:: Task instructions ::
Please transcribe all of the records precisely.

** Extracted information follows **

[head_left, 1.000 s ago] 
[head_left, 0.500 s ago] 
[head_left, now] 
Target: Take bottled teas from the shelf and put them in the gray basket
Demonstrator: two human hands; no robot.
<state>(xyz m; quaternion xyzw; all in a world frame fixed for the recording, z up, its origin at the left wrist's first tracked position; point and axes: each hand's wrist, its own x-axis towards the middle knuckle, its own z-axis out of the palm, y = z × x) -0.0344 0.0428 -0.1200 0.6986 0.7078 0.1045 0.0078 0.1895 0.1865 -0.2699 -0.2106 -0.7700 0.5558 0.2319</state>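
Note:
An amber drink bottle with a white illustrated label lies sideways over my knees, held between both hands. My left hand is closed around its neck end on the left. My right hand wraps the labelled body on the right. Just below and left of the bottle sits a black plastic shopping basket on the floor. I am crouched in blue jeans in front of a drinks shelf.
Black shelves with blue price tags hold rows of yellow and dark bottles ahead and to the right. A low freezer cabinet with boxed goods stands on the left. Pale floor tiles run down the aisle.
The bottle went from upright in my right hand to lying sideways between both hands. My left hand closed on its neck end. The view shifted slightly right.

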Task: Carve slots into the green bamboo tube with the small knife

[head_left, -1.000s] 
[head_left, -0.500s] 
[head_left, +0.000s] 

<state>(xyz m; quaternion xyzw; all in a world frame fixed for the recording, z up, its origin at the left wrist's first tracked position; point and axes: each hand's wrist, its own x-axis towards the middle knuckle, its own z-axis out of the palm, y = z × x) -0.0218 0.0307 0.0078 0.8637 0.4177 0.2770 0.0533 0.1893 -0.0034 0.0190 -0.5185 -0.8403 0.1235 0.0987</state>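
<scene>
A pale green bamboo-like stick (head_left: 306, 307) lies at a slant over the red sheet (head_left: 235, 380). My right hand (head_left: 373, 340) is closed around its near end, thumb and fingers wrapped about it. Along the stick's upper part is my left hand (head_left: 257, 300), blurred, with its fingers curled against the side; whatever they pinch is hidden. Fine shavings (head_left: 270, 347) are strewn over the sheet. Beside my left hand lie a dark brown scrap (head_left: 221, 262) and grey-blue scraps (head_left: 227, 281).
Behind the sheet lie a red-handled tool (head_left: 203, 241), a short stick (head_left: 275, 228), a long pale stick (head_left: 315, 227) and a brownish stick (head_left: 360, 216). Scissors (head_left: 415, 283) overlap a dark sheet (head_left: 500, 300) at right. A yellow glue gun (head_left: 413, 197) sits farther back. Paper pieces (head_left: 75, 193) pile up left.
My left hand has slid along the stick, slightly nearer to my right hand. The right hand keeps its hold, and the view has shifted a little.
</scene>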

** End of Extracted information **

:: Written answer ::
[head_left, 1.000 s ago] 
[head_left, 0.500 s ago] 
[head_left, now] 
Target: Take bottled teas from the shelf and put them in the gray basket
Demonstrator: two human hands; no robot.
<state>(xyz m; quaternion xyzw; all in a world frame fixed for the recording, z up, its origin at the left wrist's first tracked position; point and axes: each hand's wrist, its own x-axis towards the middle knuckle, its own z-axis out of the palm, y = z × x) -0.0344 0.0428 -0.1200 0.6986 0.7078 0.1045 0.0078 0.1895 0.1865 -0.2699 -0.2106 -0.7700 0.5558 0.2319</state>
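Note:
An amber drink bottle with a white illustrated label lies sideways over my knees, held between both hands. My left hand is closed around its neck end on the left. My right hand wraps the labelled body on the right. Just below and left of the bottle sits a black plastic shopping basket on the floor. I am crouched in blue jeans in front of a drinks shelf.
Black shelves with blue price tags hold rows of yellow and dark bottles ahead and to the right. A low freezer cabinet with boxed goods stands on the left. Pale floor tiles run down the aisle.
The bottle went from upright in my right hand to lying sideways between both hands. My left hand closed on its neck end. The view shifted slightly right.
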
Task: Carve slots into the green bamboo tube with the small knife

[head_left, -1.000s] 
[head_left, -0.500s] 
[head_left, +0.000s] 

<state>(xyz m; quaternion xyzw; all in a world frame fixed for the recording, z up, its origin at the left wrist's first tracked position; point and axes: each hand's wrist, its own x-axis towards the middle knuckle, its own z-axis out of the palm, y = z × x) -0.0218 0.0307 0.0078 0.8637 0.4177 0.2770 0.0533 0.1893 -0.0034 0.0190 -0.5185 -0.8403 0.1235 0.0987</state>
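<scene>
A pale green bamboo-like stick (head_left: 306, 307) lies at a slant over the red sheet (head_left: 235, 380). My right hand (head_left: 373, 340) is closed around its near end, thumb and fingers wrapped about it. Along the stick's upper part is my left hand (head_left: 257, 300), blurred, with its fingers curled against the side; whatever they pinch is hidden. Fine shavings (head_left: 270, 347) are strewn over the sheet. Beside my left hand lie a dark brown scrap (head_left: 221, 262) and grey-blue scraps (head_left: 227, 281).
Behind the sheet lie a red-handled tool (head_left: 203, 241), a short stick (head_left: 275, 228), a long pale stick (head_left: 315, 227) and a brownish stick (head_left: 360, 216). Scissors (head_left: 415, 283) overlap a dark sheet (head_left: 500, 300) at right. A yellow glue gun (head_left: 413, 197) sits farther back. Paper pieces (head_left: 75, 193) pile up left.
My left hand has slid along the stick, slightly nearer to my right hand. The right hand keeps its hold, and the view has shifted a little.
</scene>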

There is nothing more to the output.